Floating Share Price

A government panel, charged with gauging systemic risks under last year's Dodd-Frank financial overhaul law, directed the SEC on July 26 to focus on three potential regulatory reforms for money funds. In its annual report, the Financial Stability Oversight Council, known as FSOC and headed by Federal Reserve Chairman Ben S. Bernanke, singled out proposals for a floating share price, capital buffers and steps that would deter fund investors from redeeming shares.

FSOC's members also include SEC Chairman Mary Schapiro and Treasury Secretary Timothy Geithner.

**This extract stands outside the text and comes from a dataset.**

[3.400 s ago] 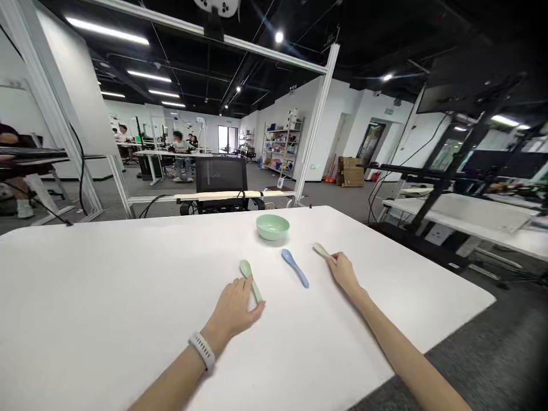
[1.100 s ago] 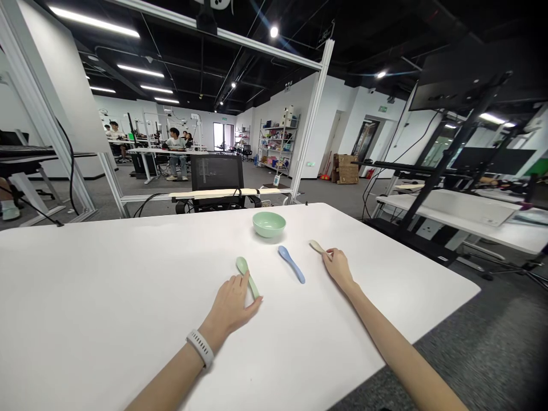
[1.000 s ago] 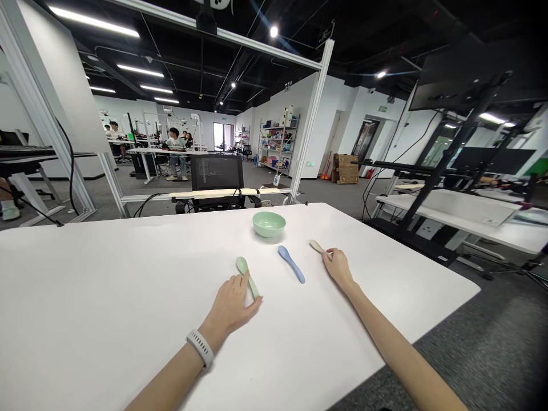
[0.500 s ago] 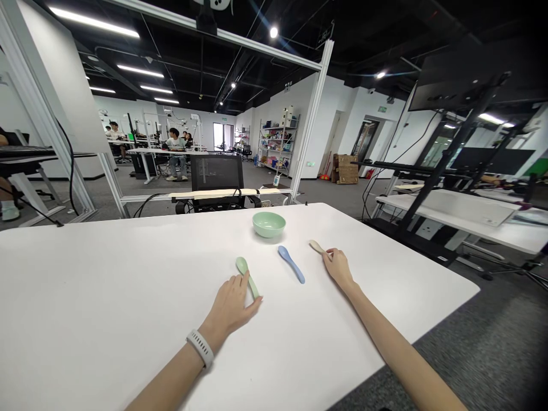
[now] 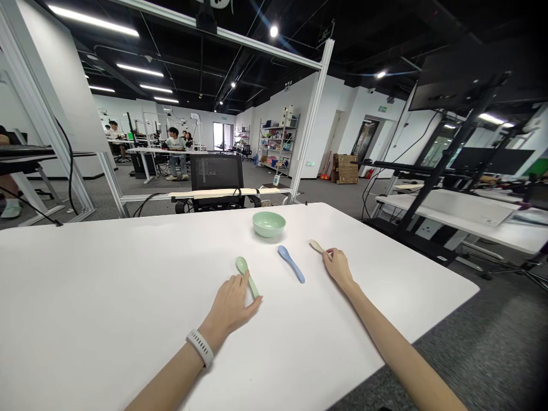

The Investment Company Institute's money-fund working group has scheduled a meeting with regulators for the second week in August, two of the people said.

"The ICI remains open to ideas to strengthen money market funds further, including ways to enhance liquidity and minimize the risks of a fund breaking a dollar," Ianthe Zabel, a spokeswoman for the Washington-based trade group, said yesterday in an e-mailed statement.

'Enhance Liquidity'

ICI members have repeatedly warned that customers, especially institutional investors, would abandon money funds if they lost their stable share price.

Funds maintain a steady $1 share price by recording holdings at their expected value at maturity and by rounding to the nearest 1 cent. That means the fund can ignore small fluctuations in the market price of holdings and suffer a loss of less than half a cent without breaking the buck.

Groups including the FSOC and the Squam Lake economists have said the stable share price also can induce investor runs. Small losses grow as a proportion of a fund's assets as investors withdraw, giving shareholders an incentive to redeem shares before others, they say. Advocates for a floating share price include former Fed Chairman Paul Volcker and Sheila Bair, former chairman of the Federal Deposit Insurance Corp.